▶ WHAT YOU NEED TO DO
Write the data below out in full, exactly as it stands.

▶ SOURCE DATA
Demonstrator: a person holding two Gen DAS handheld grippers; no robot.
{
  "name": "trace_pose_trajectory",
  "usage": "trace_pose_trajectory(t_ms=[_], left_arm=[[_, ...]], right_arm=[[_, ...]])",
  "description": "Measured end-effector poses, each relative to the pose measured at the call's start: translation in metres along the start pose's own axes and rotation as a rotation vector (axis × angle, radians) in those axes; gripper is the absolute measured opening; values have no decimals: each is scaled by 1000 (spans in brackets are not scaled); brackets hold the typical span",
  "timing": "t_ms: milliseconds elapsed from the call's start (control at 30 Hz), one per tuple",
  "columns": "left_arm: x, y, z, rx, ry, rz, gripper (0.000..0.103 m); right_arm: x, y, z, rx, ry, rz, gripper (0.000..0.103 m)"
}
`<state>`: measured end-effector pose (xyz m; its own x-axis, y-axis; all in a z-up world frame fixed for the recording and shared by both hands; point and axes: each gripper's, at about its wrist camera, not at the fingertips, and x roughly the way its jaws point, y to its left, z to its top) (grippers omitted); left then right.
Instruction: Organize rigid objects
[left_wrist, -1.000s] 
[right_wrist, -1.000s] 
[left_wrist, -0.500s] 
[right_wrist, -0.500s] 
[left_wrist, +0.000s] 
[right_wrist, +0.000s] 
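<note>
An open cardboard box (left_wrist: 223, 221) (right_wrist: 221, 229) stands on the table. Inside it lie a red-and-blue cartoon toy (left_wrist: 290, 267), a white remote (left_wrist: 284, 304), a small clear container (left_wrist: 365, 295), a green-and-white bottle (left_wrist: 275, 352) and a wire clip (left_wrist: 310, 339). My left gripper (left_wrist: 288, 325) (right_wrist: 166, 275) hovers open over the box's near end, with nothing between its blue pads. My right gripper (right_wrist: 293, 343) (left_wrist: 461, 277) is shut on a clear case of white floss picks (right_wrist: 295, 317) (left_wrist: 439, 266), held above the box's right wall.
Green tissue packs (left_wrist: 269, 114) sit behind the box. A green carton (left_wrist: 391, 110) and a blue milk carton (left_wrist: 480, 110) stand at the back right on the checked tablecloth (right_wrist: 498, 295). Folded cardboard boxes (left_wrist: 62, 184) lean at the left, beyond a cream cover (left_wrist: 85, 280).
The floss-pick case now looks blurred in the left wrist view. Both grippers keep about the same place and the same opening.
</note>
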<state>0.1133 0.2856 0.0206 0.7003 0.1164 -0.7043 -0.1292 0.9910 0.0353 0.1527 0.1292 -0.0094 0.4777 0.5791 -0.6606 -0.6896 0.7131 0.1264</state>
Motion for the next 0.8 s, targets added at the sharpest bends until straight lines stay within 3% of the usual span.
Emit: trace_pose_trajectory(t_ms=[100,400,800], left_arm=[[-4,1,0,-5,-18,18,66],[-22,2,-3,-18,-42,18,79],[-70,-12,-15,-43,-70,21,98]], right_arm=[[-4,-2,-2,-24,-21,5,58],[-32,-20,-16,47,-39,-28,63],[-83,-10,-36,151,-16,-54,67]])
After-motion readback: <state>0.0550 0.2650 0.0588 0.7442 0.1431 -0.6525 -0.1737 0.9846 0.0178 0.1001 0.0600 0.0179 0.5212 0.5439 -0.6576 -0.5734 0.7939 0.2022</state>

▶ OUTPUT FOR THIS EXERCISE
Demonstrator: a person holding two Gen DAS handheld grippers; no robot.
{
  "name": "trace_pose_trajectory",
  "usage": "trace_pose_trajectory(t_ms=[_], left_arm=[[_, ...]], right_arm=[[_, ...]])",
  "description": "Measured end-effector poses, each relative to the pose measured at the call's start: translation in metres along the start pose's own axes and rotation as a rotation vector (axis × angle, radians) in those axes; gripper is the absolute measured opening; values have no decimals: each is scaled by 1000 (spans in brackets are not scaled); brackets hold the typical span",
  "timing": "t_ms: milliseconds elapsed from the call's start (control at 30 Hz), one per tuple",
  "columns": "left_arm: x, y, z, rx, ry, rz, gripper (0.000..0.103 m); right_arm: x, y, z, rx, ry, rz, gripper (0.000..0.103 m)"
}
`<state>`: measured end-effector pose (xyz m; its own x-axis, y-axis; all in a z-up world frame fixed for the recording and shared by both hands; point and axes: each gripper's, at about its wrist camera, not at the fingertips, and x roughly the way its jaws point, y to its left, z to its top) (grippers omitted); left then right.
Instruction: Organize rigid objects
[left_wrist, -1.000s] 
[right_wrist, -1.000s] 
[left_wrist, -0.500s] 
[right_wrist, -0.500s] 
[left_wrist, +0.000s] 
[right_wrist, +0.000s] 
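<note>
An open cardboard box (left_wrist: 223, 221) (right_wrist: 221, 229) stands on the table. Inside it lie a red-and-blue cartoon toy (left_wrist: 290, 267), a white remote (left_wrist: 284, 304), a small clear container (left_wrist: 365, 295), a green-and-white bottle (left_wrist: 275, 352) and a wire clip (left_wrist: 310, 339). My left gripper (left_wrist: 288, 325) (right_wrist: 166, 275) hovers open over the box's near end, with nothing between its blue pads. My right gripper (right_wrist: 293, 343) (left_wrist: 461, 277) is shut on a clear case of white floss picks (right_wrist: 295, 317) (left_wrist: 439, 266), held above the box's right wall.
Green tissue packs (left_wrist: 269, 114) sit behind the box. A green carton (left_wrist: 391, 110) and a blue milk carton (left_wrist: 480, 110) stand at the back right on the checked tablecloth (right_wrist: 498, 295). Folded cardboard boxes (left_wrist: 62, 184) lean at the left, beyond a cream cover (left_wrist: 85, 280).
The floss-pick case now looks blurred in the left wrist view. Both grippers keep about the same place and the same opening.
</note>
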<state>0.1133 0.2856 0.0206 0.7003 0.1164 -0.7043 -0.1292 0.9910 0.0353 0.1527 0.1292 -0.0094 0.4777 0.5791 -0.6606 -0.6896 0.7131 0.1264</state>
Motion for the next 0.8 s, targets added at the sharpest bends until straight lines stay within 3% of the usual span.
Emit: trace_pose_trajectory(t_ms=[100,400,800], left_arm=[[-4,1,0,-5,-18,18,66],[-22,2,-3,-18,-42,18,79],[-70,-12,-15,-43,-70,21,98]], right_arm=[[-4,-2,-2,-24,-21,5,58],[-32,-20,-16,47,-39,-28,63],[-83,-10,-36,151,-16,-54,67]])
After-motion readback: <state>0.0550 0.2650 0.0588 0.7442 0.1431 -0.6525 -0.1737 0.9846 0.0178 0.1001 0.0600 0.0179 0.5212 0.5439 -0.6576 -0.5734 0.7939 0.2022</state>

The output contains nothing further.